Critical responses to Mehta's work surfaced also during the release of Fire in 1998 because members of the Hindu Shiv Sena party felt it was an attack on Hindu tradition and the institution of marriage. Members of the party engaged in mass protests against the film at cinemas in Mumbai and Delhi. Following the film's premiere, Mehta travelled across Europe and North America for almost a year while being constantly guarded by police. Mehta and others staged counterdemonstrations to stop the film from being censored, including feminists who disagreed with the movie for different reasons (see "Criticism").

==Criticism==
Indian feminist authors Mary E. John and Tejaswini Niranjana argued in 1999 that Fire reduces patriarchy to the denial and control of female sexuality:

Control of female sexuality is surely one of the ideological planks on which patriarchy rests. But by taking this idea literally, the film imprisons itself in the very ideology it seeks to fight, its own version of authentic reality being nothing but a mirror image of patriarchal discourse. Fire ends up arguing that the successful assertion of sexual choice is not only a necessary but also a sufficient condition—indeed, the sole criterion—for the emancipation of women. Thus the patriarchal ideology of 'control' is first reduced to pure denial—as though such control did not also involve the production and amplification of sexuality—and is later simply inverted to produce the film's own vision of women's liberation as free sexual 'choice'. (Economic and Political Weekly, March 6–13, 1999)

Other critics have argued that Mehta overlooks the complex politics of post-colonial India in her films, particularly when she portrays supposedly oppressed women and confirms Orientalist stereotypes about the exotic and "strange" nature of Indian culture, as in her film Water. Some critics have suggested that in the current geo-political context of imperialism which often relies on narratives of "saving women" (e.g. the U.S. War on Terror utilizing the supposedly oppressed Muslim woman narrative to morally justify war), Mehta's characters are too easily read by the audience as passive victims who need to be saved rather than agents in their own history.

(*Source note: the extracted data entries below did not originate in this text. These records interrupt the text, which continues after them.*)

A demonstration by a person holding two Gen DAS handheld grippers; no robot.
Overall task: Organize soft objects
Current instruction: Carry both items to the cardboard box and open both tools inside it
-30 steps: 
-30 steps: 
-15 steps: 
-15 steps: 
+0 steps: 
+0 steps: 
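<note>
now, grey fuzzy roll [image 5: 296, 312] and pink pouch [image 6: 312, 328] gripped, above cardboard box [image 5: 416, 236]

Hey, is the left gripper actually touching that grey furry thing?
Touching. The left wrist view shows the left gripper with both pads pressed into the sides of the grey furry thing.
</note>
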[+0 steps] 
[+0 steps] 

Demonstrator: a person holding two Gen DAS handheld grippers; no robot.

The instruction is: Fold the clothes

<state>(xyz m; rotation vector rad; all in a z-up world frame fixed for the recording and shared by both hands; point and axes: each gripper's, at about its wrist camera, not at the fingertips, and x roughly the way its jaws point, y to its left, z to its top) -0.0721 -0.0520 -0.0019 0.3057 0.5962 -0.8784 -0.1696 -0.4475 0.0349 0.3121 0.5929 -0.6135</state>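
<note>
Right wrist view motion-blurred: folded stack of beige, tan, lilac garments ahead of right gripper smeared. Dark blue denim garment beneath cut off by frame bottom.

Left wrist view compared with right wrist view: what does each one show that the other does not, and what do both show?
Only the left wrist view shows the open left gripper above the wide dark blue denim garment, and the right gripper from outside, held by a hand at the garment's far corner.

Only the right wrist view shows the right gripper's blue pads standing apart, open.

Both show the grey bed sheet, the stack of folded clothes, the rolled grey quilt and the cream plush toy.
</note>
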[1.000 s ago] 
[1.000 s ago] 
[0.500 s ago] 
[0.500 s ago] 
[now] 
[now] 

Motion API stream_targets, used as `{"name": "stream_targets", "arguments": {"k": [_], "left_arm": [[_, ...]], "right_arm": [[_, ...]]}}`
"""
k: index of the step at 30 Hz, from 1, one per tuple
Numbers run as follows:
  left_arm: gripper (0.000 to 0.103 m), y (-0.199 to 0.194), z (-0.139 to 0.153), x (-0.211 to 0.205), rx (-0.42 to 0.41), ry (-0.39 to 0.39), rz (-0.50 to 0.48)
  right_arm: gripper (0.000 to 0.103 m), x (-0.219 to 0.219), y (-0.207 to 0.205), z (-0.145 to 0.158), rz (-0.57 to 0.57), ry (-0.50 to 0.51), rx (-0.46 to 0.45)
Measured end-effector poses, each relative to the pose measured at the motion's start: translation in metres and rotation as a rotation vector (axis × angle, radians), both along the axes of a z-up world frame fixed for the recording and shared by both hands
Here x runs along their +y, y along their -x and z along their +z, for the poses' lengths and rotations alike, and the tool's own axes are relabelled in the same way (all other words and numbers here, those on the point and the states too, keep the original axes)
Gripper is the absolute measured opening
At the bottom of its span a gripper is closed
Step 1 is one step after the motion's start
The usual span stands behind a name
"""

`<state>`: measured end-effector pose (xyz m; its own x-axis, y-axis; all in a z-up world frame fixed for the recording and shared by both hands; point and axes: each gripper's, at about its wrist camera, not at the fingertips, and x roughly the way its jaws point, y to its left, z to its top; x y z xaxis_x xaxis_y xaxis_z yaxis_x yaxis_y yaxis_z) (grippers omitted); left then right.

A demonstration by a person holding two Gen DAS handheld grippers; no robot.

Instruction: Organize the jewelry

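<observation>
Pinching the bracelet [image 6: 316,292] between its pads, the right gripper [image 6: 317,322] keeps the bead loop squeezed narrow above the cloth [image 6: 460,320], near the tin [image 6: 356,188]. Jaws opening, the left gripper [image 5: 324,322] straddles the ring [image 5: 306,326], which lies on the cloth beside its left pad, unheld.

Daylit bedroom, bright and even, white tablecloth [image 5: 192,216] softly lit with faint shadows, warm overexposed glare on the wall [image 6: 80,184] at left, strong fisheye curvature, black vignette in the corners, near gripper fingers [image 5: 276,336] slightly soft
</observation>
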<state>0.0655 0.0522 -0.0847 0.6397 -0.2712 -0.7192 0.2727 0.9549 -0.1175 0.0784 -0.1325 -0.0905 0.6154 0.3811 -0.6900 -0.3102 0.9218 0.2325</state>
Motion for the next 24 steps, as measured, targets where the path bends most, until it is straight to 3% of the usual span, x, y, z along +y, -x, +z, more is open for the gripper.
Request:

Madhu Kishwar, then-editor of Manushi, wrote a highly critical review of Fire, finding fault with the depiction of the characters in the film as a "mean-spirited caricature of middle class family life among urban Hindus". She claimed that homosexuality was socially accepted in India as long as it remained a private affair, adding that Mehta "did a disservice to the cause of women […] by crudely pushing the Radha-Sita relationship into the lesbian mould", as women would now be unable to form intimate relationships with other women without being branded as lesbians.